First, I cannot really decipher what you actually want to do and
where your problems are. The usual procedure is to post sample data:
input data and the corresponding output data at least (not shell
code that creates the input data). Anyway you find below some hints
and suggestions...
On 12.03.2023 01:06, Bryan wrote:
> I'm using gawk 5.1.0, bash 5.1.16, Ubuntu 22.04.2. I will write and
> provide a lot of material in case it is useful or there is conflict
> in the script, but I am trying not to ramble.
>
> I prepared a test script below - which should be easy to copy/paste
> into a shell, e.g. bash. I am focused on the gsub regexps, which are
> obviously contrived to replace all these different strings which - as
> they vary from output from another program - take the general form
> (attempting a "plain English" version):
>
> [open apostrophe][the word "path"][maybe an underscore][various
> digits][end apostrophe]
>
> I want to take all of that ^^^ and delete it - or equivalently
> replace it with nothing (ideally), to prepare input to gnuplot as
> "x,y" or "x y" data - two columns.
>
> I tried using this type of command :
>
> gsub("^[a-z]{4}$","TEST") ;
This is fine to substitutes lines containing _only_ a sequence of
four lower case letters to "TEST". gsub() _without_ the ^ and $
anchors will substitute any occurrence of that pattern on a line.
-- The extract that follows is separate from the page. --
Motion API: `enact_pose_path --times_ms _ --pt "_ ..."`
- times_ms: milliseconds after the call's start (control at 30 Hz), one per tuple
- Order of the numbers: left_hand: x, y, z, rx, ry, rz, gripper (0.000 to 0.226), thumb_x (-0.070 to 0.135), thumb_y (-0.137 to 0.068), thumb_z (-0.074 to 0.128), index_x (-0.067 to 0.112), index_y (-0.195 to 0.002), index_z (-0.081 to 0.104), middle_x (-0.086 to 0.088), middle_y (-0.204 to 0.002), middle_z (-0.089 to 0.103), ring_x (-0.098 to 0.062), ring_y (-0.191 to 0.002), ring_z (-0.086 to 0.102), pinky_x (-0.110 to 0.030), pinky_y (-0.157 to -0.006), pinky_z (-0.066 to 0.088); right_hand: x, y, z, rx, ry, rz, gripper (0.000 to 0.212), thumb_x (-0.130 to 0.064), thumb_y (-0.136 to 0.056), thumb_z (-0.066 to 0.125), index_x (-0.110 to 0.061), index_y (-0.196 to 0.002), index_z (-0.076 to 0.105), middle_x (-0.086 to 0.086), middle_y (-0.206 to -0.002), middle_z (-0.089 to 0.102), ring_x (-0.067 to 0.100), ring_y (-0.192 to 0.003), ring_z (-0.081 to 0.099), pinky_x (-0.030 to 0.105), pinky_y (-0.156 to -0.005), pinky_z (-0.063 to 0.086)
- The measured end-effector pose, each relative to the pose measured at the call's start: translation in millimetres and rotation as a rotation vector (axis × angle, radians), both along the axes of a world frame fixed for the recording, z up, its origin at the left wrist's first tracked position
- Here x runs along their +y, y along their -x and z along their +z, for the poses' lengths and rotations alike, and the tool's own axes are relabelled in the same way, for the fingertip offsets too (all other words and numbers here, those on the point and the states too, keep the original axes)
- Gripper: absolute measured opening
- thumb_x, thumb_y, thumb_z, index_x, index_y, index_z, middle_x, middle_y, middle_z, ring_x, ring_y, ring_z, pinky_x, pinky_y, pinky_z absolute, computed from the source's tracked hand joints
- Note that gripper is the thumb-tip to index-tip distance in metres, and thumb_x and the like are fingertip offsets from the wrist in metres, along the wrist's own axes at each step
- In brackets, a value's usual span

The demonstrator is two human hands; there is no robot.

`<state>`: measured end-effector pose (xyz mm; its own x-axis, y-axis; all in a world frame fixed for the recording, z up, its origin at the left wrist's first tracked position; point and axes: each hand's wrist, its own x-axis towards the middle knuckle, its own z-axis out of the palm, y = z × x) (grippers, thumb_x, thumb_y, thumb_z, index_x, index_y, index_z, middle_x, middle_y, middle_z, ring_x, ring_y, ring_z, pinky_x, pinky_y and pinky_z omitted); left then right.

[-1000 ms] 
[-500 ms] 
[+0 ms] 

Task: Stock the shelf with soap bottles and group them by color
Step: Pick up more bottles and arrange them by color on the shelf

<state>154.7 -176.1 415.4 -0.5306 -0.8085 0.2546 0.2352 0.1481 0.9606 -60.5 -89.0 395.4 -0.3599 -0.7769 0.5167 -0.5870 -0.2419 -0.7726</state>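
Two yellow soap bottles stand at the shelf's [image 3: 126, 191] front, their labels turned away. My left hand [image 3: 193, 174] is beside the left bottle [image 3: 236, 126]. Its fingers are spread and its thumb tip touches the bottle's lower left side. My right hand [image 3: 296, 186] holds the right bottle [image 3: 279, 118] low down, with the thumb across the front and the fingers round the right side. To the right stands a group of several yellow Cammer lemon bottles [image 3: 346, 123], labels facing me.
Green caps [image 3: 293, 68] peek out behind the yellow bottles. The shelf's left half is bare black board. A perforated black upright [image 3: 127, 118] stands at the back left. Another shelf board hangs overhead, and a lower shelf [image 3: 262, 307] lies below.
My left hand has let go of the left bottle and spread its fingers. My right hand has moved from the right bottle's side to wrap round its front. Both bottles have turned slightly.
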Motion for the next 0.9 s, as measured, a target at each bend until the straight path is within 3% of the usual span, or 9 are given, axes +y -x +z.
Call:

You can provide a third argument to gsub() to operate on variables
or specific fields; in that case the anchors ^ and $ will define
the beginning and end of that variable or field respectively.
It is also advantageous to use /.../ syntax for constant patterns
instead of the string form "...".
>
> ... and more, e.g. trying sub and gensub - but did not get far - I am
> aware of a curly brace escape that is important or not depending on
> the awk version, so I also tried with \{ and \}.
There's no need to escape these braces.
Instead of echo arguments with quotes and newline-escapes I suggest,
in shell, to use here-documents with this syntax:
awk '
# ... your awk program ...
...
' <<EOT
your data line 1
your data line 2
...
EOT
and with the more contemporary $(...) a line might be
{"path_1234567":[$(seq -s',' -f '%f' 1 20)], ...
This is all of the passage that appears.